By Kerry Eleveld
Rep. Jared Polis has received a letter from Iraqi officials regarding reports of LGBT executions in the country, and he has sent a letter calling on the new U.S. ambassador to the country to investigate the charges.
After meeting with Iraqi officials earlier this month regarding the persecution of gays in Iraq, U.S. representative Jared Polis of Colorado has received a response letter from the Iraqi chargé d’affaires and has also initiated a new letter to the recently confirmed U.S. ambassador to Iraq, Christopher Hill, that is cosigned by representatives Barney Frank and Tammy Baldwin.
The letter from Iraqi chargé d’affaires Patricia Butenis denies any official government involvement in LGBT executions that have taken place but suggests some extra-governmental militias may have engaged in such violence.

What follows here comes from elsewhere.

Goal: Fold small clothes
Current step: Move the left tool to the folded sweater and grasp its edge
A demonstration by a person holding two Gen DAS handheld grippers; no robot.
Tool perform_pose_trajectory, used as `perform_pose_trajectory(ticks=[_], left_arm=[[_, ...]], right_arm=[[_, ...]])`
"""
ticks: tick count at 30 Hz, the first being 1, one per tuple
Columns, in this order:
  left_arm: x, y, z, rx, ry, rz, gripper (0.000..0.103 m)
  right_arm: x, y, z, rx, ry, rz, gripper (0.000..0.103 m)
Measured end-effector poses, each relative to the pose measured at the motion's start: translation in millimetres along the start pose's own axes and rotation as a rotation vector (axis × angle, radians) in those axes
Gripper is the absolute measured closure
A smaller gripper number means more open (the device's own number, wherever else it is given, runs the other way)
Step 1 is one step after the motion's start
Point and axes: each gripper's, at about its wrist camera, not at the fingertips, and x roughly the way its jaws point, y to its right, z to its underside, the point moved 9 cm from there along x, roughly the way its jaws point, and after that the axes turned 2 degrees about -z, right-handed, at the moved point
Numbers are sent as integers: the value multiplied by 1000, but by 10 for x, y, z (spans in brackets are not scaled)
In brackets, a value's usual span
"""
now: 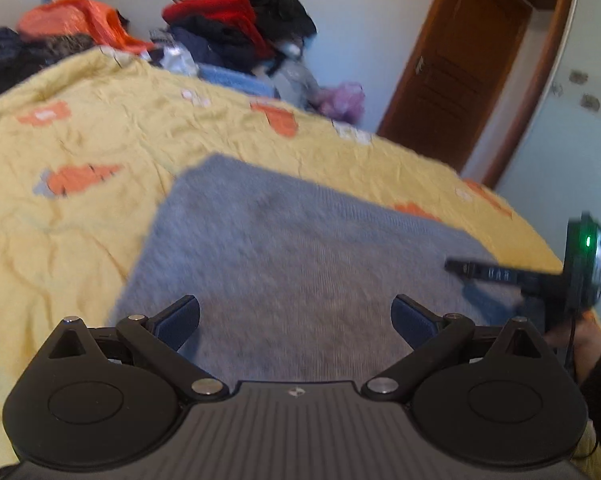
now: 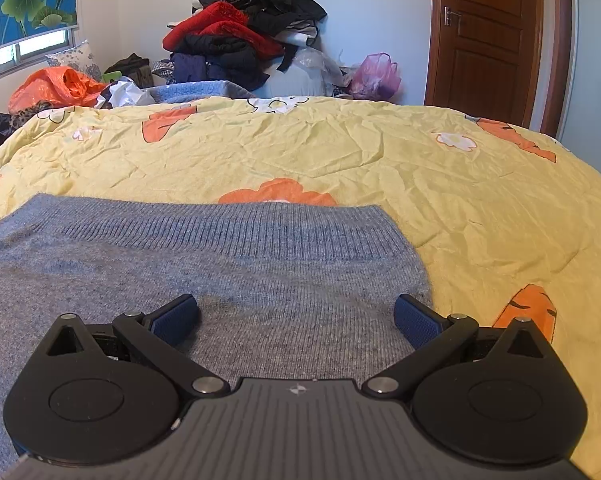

"We have seen the international media report that, according to Amnesty International, as many as 25 men and boys were killed over the past few weeks by militia or relatives influenced by religious leaders who have publicly condemned homosexuality," Butenis wrote in a letter dated April 22, 2009. "Reports from Embassy contacts familiar with the areas where some of the bodies were found suggest the killings are the work of militias who believe homosexuality is a form of Western deviance that cannot be tolerated."
Brian Branton, Polis's chief of staff, said the information was a step forward after the Iraqi ministry had originally called the militia charges "unfounded." "We were glad to hear that acknowledgment in her letter because in earlier conversations with the state department they had not owned up to that," Branton said of Iraqi officials.
But Butenis rejected the idea that any of the Iraqi government's police had targeted LGBT individuals. "We have no evidence that [the Iraq government's] security forces are in any way involved with these militias," Butenis said in the letter.
Though Branton agreed that much of what's happening may not be explicitly sanctioned by the government as a whole, he also said people who work for the government may be taking matters into their own hands. "I actually think that you have some rogue individuals out there who are part of the government throwing people into jail and then, in some cases, killing them," he said. "Technically, it's not official, but it's happening nonetheless and no one seems to be stopping them."
Polis indicated in an earlier interview that he was inclined to believe that there’s "a breakdown in the chain of command." "I don't have any reason to believe that these instances were authorized at the highest level of civilian government," Polis said.
The letter also stated that no Iraqis currently on death row are charged with crimes related to homosexuality, according to the Iraqi minister of human rights, Wijdan Salim. "The [embassy justice attaché] has also reviewed relevant sections of the Iraqi Penal Code and confirmed that homosexual conduct is not punishable by death in Iraq," Butenis wrote.
Branton said it may be true that no one on death row is specifically charged with homosexuality. "But we think it’s unusual in the stories we've heard that five or six people will be thrown in a jail cell together, and it will become clear to them in the course of their conversations that they're all LGBT," he said.
Prior to traveling to Iraq earlier this month, Polis received a letter forwarded by an Iraqi human rights group that was written by a jailed man who said he was beaten into confessing he was a member of the gay rights group Iraqi LGBT. The group said the man had been sentenced to death in a court in Karkh, Iraq, and executed. (The group and the author's names were not made public for their protection.) Polis also enlisted the help of a translator to interview by phone a transgender Iraqi man who said he had been arrested, beaten, and raped by Ministry of Interior security forces.
On Monday, representatives Polis, Baldwin, and Frank -- the three openly gay members of Congress -- sent a letter on the matter to the U.S. ambassador to Iraq, Christopher Hill.
"As LGBT Americans and cochairs of the Congressional LGBT Equality Caucus, we are disturbed and shocked at allegations that Ministry of the Interior Security Forces may be involved in the mass persecution and execution of LGBT Iraqis," read the letter. "The persecution of Iraqis based on sexual orientation or gender identity is escalating and is unacceptable regardless of whether these policies are extrajudicial or state-sanctioned."
The letter called on the U.S. embassy in Iraq to "prioritize the investigation" of the allegations and work with the Iraqi government to end the executions of LGBT Iraqis. Branton said they were in the process of drafting another letter that would be signed by more members of Congress and sent to Secretary of State Clinton.
Ultimately, Polis would like to see the Iraqi government state an official policy on LGBT rights. "The Iraqi civilian government needs to make it clear that respect for human rights is a basic Iraqi value, including all groups that are not popular in Iraq -- Christians, gays, and atheists," he said. "There are moderate Arab countries where homosexuals are not accepted but at least the gays and lesbians who live there don't live in constant fear of life and limb and being arrested and executed by the police."